§ What is expected: Scan the records for the string "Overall". State how many lines contain it and add nothing.

§ The data:
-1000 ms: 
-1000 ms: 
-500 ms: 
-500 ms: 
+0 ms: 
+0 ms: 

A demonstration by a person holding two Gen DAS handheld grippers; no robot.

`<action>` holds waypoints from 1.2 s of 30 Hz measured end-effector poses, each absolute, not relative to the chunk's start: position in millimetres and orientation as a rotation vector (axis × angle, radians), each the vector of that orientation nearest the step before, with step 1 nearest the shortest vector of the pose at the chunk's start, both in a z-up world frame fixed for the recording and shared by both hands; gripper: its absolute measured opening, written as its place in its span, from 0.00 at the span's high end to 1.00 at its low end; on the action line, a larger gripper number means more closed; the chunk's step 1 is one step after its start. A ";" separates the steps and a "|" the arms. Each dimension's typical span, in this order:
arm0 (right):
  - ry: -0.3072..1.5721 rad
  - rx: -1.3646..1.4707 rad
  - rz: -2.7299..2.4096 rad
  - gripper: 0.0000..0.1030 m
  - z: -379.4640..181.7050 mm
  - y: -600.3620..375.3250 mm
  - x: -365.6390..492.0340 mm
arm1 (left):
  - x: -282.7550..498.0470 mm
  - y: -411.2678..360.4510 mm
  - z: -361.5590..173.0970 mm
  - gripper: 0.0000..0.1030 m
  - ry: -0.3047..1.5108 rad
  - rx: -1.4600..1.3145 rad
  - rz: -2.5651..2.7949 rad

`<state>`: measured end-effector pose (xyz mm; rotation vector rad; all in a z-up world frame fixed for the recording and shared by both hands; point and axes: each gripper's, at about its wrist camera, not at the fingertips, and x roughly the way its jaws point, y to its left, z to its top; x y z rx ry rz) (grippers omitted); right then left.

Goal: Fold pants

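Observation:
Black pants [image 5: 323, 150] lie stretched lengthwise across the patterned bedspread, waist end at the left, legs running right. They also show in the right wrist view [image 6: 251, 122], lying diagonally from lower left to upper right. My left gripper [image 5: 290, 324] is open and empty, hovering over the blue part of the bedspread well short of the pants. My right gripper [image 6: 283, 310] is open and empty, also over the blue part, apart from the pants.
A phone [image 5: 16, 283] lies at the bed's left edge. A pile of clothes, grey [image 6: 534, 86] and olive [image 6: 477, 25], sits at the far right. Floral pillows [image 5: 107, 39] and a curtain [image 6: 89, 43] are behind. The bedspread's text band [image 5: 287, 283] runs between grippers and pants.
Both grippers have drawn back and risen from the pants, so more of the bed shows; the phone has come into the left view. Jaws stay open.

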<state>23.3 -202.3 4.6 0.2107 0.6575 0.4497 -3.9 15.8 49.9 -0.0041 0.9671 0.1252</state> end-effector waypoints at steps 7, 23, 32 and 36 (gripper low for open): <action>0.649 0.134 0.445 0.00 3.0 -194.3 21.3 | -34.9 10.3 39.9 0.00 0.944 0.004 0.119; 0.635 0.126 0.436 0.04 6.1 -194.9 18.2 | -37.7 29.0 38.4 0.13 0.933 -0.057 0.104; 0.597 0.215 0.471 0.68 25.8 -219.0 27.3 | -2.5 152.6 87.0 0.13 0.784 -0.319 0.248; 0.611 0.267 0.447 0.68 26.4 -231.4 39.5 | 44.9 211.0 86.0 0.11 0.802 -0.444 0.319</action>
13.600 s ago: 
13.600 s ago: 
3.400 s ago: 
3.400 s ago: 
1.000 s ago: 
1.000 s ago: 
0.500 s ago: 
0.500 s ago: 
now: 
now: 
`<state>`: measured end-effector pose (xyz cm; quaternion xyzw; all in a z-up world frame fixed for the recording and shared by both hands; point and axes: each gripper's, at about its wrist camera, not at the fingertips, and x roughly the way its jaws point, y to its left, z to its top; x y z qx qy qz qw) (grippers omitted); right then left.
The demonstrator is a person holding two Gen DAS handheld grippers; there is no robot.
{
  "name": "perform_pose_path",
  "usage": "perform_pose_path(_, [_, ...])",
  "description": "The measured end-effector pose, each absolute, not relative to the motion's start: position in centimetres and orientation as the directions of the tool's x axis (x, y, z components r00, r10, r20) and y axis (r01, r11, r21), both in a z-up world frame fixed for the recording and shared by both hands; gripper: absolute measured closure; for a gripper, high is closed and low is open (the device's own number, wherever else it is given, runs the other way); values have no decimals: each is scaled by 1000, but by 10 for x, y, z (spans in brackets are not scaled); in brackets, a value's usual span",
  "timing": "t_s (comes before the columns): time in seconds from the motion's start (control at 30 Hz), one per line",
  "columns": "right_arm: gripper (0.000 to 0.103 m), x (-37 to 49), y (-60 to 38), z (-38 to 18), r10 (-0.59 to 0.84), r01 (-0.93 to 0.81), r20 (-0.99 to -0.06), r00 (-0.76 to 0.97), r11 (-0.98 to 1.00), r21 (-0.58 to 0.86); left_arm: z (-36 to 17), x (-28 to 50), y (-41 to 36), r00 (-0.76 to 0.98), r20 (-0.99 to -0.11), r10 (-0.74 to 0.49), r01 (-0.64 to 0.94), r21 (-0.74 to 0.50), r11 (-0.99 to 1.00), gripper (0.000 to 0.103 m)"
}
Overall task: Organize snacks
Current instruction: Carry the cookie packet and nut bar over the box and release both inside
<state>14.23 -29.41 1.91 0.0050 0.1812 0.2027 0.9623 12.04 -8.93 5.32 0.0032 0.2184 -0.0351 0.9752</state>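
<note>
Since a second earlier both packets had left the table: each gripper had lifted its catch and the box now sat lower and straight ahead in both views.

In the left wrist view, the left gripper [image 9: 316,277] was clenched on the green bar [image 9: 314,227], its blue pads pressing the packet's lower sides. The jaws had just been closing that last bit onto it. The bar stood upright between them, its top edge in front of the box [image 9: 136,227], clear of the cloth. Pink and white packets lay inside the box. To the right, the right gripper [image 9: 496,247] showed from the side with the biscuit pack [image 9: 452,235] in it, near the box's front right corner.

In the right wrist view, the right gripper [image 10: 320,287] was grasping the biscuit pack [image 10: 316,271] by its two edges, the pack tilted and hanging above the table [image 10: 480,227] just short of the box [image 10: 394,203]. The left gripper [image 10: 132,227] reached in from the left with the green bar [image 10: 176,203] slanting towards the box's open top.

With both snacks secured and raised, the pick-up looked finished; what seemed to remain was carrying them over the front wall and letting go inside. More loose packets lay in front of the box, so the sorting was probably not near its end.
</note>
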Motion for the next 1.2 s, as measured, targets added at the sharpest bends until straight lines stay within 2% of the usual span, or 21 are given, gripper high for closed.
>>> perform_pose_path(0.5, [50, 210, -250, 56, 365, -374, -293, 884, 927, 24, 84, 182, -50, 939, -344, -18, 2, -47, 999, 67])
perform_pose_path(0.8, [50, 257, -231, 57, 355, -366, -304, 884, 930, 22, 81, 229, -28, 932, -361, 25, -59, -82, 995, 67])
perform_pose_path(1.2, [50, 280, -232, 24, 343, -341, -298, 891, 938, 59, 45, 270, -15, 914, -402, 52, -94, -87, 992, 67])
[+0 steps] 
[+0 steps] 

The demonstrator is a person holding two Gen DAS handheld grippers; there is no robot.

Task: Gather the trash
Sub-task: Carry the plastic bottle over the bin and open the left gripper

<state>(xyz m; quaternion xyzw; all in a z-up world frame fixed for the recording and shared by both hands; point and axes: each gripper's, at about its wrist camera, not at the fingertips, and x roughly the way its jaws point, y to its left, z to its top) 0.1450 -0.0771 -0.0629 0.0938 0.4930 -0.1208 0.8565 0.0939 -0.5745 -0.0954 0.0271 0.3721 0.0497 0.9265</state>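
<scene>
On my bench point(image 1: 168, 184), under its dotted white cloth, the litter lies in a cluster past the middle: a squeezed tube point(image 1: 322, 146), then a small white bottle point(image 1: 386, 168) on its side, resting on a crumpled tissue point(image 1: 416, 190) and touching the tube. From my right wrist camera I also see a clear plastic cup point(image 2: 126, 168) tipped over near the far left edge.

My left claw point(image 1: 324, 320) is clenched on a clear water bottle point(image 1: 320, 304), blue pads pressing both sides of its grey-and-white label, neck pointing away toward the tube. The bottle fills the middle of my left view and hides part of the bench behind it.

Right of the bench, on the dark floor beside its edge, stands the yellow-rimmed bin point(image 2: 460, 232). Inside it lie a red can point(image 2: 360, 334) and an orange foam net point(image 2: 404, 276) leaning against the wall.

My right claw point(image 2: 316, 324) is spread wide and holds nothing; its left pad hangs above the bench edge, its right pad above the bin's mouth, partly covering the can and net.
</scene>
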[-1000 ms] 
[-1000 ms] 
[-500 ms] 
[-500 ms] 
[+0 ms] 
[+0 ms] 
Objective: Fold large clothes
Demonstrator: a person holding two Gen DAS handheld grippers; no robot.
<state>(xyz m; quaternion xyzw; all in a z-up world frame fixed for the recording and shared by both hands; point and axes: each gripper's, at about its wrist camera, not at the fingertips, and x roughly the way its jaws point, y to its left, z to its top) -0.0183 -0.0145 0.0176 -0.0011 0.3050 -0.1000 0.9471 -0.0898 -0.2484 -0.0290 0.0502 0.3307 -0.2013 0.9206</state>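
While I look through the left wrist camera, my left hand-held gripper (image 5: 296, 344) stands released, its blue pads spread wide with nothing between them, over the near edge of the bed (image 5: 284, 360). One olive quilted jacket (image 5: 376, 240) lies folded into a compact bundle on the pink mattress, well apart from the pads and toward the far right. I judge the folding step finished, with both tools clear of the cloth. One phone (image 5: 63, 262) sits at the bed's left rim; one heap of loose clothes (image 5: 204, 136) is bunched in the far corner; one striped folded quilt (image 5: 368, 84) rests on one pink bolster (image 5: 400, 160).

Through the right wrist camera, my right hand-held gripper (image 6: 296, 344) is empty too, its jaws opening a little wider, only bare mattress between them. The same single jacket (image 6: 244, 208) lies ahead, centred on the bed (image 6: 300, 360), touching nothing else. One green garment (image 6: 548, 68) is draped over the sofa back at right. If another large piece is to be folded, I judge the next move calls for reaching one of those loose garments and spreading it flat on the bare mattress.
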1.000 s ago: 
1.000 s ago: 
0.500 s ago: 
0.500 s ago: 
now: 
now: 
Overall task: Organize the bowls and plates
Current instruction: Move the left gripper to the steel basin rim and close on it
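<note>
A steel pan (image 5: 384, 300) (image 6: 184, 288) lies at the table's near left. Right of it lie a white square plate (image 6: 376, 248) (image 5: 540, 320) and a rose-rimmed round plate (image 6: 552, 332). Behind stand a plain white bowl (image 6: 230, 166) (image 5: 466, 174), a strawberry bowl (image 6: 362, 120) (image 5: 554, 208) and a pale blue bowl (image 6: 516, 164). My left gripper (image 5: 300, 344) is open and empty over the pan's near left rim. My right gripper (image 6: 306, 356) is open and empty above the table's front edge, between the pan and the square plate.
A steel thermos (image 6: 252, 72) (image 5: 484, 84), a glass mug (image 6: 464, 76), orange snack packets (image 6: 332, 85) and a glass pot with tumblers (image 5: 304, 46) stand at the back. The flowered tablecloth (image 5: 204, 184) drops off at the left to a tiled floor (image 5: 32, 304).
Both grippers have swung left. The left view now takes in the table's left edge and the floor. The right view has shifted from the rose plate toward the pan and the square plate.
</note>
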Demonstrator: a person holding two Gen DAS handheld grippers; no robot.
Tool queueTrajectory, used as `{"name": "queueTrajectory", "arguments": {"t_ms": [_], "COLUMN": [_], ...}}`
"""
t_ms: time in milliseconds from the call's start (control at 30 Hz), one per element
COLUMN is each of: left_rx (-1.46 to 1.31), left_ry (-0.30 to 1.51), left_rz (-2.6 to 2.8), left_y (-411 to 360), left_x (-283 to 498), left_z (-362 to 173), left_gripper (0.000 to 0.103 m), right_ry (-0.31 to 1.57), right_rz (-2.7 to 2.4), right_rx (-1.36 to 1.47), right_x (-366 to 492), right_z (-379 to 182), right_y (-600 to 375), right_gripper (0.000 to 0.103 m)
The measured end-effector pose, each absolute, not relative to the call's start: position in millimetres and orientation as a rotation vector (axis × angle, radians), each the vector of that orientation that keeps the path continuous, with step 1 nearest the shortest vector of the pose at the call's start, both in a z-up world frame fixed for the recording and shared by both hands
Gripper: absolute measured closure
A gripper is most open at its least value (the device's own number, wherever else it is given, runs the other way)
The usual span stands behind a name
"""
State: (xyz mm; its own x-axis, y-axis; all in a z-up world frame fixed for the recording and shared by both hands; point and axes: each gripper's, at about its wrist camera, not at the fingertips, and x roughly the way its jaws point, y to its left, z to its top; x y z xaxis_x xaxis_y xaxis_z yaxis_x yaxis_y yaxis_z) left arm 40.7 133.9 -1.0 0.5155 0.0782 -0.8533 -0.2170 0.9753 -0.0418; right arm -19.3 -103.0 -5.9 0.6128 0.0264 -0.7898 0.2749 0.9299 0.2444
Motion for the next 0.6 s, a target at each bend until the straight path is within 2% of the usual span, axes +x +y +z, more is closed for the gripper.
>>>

§ Expected answer: 2